Dihadapan para peserta dialog yang menghadirkan sejumlah pelaku usaha, termasuk dari Perusahaan Air Minum Daerah (PDAM) Kota Palu, PT Telkom dan PLN tersebut, Ronggur mengaku jaringan listrik masih didominasi jaringan udara.

"Jaringan listrik yang ada sekarang ini rata-rata masih jaringan udara sehingga sering kali mengalami gangguan seperti terjadinya arus pendek dan juga ketimpah pepohonan tumbang.

Apalagi, kata dia, jaringan listrik PLTA Sulewana harus melintasi kawasan hutan dan kebun masyarakat.

Jika terjadi gangguan pada jaringan listrik, tentu akan berdampak terhadap pasokan daya akan berkurang. Saat defisit daya, dipastikan diberkukan pemadaman bergilir.

"Ini dilakukan karena kondisi yang tidak memungkinkan," kata Ronggur.

Namun demikian, sudah menjadi komitmen PLN dan pemerintah untuk meningkatkan layanan penerangan listrik sampai ke pelosok desa sekalipun akan dijangkau listrik PLN.

PLN akan mengupayakan agar semua desa di Sulteng bisa menikmati penerangan listrik dari BUMN tersebut.

PLN, kata dia, juga memberikan apresiasi kepada para pelanggan listrik dan itu sudah direalisasikan.

"Konsumen PLN juga patut mendapatkan apresiasi dari perusahaan," katanya.

Ronggur juga memberikan tips untuk mengantisipasi kenaikan rekening listrik yang sering kali dikeluhkan para pelanggan PLN di Kota Palu.
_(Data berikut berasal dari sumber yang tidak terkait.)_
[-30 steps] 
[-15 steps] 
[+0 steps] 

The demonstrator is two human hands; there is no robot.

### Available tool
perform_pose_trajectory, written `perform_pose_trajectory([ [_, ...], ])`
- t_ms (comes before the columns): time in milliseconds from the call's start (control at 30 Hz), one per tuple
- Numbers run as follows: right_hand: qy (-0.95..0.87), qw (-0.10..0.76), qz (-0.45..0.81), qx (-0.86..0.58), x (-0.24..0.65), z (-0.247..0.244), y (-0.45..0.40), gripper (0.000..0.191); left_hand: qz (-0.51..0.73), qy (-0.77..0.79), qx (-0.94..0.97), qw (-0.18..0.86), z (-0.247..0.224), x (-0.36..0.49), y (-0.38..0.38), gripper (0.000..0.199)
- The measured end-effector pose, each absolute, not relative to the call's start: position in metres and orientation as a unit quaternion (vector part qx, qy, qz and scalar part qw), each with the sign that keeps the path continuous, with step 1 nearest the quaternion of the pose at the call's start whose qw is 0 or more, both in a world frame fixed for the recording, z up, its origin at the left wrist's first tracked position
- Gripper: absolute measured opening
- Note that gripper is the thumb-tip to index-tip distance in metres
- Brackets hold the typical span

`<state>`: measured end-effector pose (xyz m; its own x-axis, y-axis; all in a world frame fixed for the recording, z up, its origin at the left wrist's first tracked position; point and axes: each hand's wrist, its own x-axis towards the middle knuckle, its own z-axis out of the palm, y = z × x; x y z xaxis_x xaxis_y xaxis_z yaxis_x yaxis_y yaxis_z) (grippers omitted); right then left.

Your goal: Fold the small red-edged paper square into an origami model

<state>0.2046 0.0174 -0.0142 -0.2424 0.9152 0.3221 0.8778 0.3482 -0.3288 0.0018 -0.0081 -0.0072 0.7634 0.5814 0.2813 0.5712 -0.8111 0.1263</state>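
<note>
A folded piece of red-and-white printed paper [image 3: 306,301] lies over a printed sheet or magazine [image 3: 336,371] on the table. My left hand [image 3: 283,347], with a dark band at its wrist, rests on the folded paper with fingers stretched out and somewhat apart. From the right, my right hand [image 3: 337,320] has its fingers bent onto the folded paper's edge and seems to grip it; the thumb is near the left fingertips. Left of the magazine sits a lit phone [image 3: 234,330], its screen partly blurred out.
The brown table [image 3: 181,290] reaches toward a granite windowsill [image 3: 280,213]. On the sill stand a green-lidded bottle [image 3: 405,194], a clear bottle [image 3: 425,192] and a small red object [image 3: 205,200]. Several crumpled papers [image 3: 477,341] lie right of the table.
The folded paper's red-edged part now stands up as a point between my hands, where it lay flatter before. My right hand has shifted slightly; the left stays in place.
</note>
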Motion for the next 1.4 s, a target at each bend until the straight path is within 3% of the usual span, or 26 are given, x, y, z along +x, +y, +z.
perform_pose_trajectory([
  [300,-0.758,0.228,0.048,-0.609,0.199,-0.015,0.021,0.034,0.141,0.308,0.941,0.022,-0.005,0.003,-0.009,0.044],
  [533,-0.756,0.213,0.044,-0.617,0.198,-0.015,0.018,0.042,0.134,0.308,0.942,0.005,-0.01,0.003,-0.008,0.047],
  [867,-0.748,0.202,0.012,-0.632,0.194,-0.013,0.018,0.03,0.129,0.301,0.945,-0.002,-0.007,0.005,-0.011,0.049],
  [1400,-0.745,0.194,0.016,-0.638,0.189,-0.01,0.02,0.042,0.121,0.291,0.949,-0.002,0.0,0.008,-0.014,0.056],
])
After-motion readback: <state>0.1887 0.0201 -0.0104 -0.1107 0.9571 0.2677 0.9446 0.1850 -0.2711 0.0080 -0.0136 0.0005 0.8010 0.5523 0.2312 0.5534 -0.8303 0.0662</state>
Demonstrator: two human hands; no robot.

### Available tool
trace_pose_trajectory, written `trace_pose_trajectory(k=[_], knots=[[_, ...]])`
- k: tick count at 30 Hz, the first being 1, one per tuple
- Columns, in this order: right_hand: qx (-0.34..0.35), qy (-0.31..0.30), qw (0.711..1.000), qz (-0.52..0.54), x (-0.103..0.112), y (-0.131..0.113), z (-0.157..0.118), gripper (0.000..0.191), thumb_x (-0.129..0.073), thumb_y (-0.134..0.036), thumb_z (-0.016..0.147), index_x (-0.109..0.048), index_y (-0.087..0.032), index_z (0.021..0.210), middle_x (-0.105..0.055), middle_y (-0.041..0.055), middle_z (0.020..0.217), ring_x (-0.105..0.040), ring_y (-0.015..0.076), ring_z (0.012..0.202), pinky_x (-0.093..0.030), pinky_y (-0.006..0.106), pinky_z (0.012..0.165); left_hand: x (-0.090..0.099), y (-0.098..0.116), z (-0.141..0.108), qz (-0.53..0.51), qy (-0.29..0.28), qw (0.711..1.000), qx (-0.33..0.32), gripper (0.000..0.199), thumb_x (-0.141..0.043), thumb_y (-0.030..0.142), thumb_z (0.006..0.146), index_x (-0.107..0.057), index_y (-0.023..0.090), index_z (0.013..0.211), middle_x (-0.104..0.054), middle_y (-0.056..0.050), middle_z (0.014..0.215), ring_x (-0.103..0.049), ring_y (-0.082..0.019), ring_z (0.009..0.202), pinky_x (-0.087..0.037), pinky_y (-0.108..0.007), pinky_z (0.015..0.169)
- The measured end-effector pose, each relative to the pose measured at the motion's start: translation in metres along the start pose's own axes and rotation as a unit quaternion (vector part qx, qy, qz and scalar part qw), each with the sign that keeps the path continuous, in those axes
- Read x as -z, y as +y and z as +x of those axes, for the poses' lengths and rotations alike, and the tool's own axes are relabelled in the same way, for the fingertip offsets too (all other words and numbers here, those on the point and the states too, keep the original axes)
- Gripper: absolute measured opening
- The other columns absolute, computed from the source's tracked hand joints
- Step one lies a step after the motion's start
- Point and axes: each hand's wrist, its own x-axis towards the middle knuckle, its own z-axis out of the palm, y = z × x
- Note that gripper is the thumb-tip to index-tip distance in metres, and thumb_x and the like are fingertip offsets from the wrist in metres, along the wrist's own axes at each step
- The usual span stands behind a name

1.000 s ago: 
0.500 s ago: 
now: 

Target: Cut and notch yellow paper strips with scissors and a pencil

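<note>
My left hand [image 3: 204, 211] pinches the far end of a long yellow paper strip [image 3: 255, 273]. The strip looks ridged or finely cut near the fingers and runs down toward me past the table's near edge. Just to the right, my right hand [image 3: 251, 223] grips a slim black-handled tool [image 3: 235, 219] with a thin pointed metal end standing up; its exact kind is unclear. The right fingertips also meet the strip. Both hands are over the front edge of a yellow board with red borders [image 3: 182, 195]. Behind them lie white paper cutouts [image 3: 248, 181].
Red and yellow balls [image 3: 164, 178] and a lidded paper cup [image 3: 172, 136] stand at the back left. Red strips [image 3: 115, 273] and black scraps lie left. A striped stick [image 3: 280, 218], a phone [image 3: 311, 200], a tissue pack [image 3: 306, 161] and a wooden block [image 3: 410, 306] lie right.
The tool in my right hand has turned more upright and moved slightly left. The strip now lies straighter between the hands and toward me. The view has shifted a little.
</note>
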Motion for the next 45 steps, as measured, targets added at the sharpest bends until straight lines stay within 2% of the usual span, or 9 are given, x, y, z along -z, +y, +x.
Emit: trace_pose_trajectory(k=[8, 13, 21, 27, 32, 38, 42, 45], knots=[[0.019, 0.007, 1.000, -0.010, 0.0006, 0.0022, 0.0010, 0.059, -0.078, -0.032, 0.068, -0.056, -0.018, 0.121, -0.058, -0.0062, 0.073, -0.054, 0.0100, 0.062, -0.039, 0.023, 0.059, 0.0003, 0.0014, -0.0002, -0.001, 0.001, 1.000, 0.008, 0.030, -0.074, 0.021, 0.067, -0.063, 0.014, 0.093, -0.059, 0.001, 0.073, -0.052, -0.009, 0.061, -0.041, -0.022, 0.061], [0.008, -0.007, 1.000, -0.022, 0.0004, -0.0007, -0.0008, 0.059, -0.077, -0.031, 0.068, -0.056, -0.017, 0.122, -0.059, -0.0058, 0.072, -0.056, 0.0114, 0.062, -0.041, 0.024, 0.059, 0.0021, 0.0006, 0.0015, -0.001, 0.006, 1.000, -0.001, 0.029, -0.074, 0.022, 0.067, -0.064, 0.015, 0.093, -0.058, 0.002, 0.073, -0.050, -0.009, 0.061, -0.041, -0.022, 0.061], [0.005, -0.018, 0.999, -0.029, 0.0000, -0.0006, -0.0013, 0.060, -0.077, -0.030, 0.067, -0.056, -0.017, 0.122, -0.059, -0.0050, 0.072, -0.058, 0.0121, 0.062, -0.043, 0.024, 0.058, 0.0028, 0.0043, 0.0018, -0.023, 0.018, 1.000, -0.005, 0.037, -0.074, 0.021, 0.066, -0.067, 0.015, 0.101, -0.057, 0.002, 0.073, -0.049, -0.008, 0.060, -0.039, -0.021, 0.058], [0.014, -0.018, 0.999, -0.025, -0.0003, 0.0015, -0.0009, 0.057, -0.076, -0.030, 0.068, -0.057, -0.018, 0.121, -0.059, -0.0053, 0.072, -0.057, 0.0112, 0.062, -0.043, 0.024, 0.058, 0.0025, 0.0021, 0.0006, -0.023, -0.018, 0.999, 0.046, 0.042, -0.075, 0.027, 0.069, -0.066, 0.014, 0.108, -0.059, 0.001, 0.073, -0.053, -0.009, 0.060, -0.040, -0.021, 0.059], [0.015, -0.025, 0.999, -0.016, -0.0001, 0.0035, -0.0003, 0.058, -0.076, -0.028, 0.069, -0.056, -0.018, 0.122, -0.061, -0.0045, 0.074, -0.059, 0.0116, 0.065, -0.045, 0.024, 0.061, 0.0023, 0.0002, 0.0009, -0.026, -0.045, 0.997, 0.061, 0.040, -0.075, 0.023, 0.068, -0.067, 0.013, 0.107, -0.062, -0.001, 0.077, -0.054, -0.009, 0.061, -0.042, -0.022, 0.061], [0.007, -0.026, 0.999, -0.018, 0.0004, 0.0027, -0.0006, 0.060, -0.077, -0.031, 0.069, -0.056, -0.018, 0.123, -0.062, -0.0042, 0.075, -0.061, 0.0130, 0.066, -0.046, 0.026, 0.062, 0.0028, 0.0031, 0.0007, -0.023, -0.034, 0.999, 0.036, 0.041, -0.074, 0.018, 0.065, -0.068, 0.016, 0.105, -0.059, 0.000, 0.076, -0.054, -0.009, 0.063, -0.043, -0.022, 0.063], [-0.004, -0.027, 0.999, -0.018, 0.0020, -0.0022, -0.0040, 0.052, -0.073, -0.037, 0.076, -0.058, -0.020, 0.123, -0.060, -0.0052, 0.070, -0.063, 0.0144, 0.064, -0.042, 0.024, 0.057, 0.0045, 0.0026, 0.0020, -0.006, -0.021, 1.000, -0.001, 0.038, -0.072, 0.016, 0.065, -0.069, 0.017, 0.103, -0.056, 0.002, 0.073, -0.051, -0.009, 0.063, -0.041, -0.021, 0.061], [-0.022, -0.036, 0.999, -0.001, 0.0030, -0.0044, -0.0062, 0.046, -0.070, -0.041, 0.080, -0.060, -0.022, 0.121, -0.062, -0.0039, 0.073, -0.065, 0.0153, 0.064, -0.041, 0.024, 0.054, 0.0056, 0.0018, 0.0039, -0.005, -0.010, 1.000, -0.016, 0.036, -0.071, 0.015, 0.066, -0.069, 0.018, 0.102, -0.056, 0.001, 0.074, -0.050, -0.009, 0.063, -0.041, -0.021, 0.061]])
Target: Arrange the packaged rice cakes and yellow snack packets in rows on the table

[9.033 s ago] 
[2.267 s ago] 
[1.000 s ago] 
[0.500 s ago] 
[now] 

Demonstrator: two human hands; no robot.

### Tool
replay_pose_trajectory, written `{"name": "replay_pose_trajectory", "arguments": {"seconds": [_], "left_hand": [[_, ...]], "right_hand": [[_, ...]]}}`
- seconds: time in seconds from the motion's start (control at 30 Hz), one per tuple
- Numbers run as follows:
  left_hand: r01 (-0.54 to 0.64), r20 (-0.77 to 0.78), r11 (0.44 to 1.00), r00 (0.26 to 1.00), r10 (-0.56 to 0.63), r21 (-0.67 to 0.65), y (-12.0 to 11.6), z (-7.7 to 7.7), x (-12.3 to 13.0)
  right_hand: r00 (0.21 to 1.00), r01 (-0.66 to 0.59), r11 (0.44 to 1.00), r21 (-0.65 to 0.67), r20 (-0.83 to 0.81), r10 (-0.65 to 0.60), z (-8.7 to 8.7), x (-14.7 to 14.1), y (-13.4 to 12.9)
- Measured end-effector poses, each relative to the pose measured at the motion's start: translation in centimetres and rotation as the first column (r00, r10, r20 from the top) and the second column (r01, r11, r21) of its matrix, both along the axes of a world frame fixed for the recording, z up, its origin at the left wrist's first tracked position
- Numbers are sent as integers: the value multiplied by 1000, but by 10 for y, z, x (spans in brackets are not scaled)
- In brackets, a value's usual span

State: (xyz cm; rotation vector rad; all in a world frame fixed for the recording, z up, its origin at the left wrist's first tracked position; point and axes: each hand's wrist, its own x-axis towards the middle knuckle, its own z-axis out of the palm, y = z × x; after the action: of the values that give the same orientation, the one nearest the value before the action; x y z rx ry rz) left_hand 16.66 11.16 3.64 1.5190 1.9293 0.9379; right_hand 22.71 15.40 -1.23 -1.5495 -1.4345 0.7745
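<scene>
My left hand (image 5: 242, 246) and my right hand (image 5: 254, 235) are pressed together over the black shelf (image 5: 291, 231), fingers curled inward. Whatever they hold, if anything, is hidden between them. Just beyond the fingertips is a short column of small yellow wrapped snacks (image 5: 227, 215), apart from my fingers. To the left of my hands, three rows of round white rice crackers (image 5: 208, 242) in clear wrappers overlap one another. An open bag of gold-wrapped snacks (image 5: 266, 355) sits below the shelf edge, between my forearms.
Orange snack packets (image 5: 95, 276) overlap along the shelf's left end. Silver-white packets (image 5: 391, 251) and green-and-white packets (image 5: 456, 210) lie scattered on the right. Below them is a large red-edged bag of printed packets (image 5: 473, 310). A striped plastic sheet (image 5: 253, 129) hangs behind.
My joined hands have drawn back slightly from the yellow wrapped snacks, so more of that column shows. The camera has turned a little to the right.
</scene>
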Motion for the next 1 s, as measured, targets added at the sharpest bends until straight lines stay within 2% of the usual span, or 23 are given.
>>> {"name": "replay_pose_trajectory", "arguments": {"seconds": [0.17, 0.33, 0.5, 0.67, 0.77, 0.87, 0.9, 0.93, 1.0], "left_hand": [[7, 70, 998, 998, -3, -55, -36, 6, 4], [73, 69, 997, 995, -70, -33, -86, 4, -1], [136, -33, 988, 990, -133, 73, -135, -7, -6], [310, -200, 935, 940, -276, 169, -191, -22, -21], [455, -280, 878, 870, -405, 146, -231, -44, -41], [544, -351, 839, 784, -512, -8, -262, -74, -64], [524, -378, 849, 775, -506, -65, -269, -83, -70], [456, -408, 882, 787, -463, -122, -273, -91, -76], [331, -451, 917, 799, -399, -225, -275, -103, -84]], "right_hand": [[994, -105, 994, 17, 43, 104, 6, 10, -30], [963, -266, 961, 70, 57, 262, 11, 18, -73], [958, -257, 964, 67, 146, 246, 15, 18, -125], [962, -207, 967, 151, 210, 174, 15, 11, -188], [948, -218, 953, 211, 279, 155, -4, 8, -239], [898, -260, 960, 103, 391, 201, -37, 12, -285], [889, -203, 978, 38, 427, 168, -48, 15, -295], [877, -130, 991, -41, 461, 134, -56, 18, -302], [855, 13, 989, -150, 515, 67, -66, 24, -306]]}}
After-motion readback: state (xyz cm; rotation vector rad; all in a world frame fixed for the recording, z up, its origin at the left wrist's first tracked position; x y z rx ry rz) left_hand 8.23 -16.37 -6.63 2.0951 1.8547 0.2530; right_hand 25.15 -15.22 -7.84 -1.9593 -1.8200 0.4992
Pelanggan listrik biasanya kaget jika tiba-tiba rekening listrik naik, padahal pemakaian normal.

Bisa jadi kenaikan rekening listrik karena prilaku konsumen sendiri. Misalkan menggunakan setrika, saat tidak dipake menggosok, posisi harus off. Begitu pula dispenser jika tidak dibutuhkan lebih baik tidak dinyalakan.

Kalau dispenser air di rumah dalam kondisi yang on terus, maka pemakian KWh akan naik. Sama halnya dengan setrika. Biasanya ibu-ibu lupa mematikan sterikanya saat selesai digunakan.

Semestinya, setrika setelah digunakan dimatikan dahulu, lalu kemudian mencabutnya. Nanti sudah mau digunakan lagi baru di hidupkan.

"Ini salah satu penyebab kenapa tiba-tiba rekening melonjak, padahal pemakaian dirasakan normal-normal saja," katanya.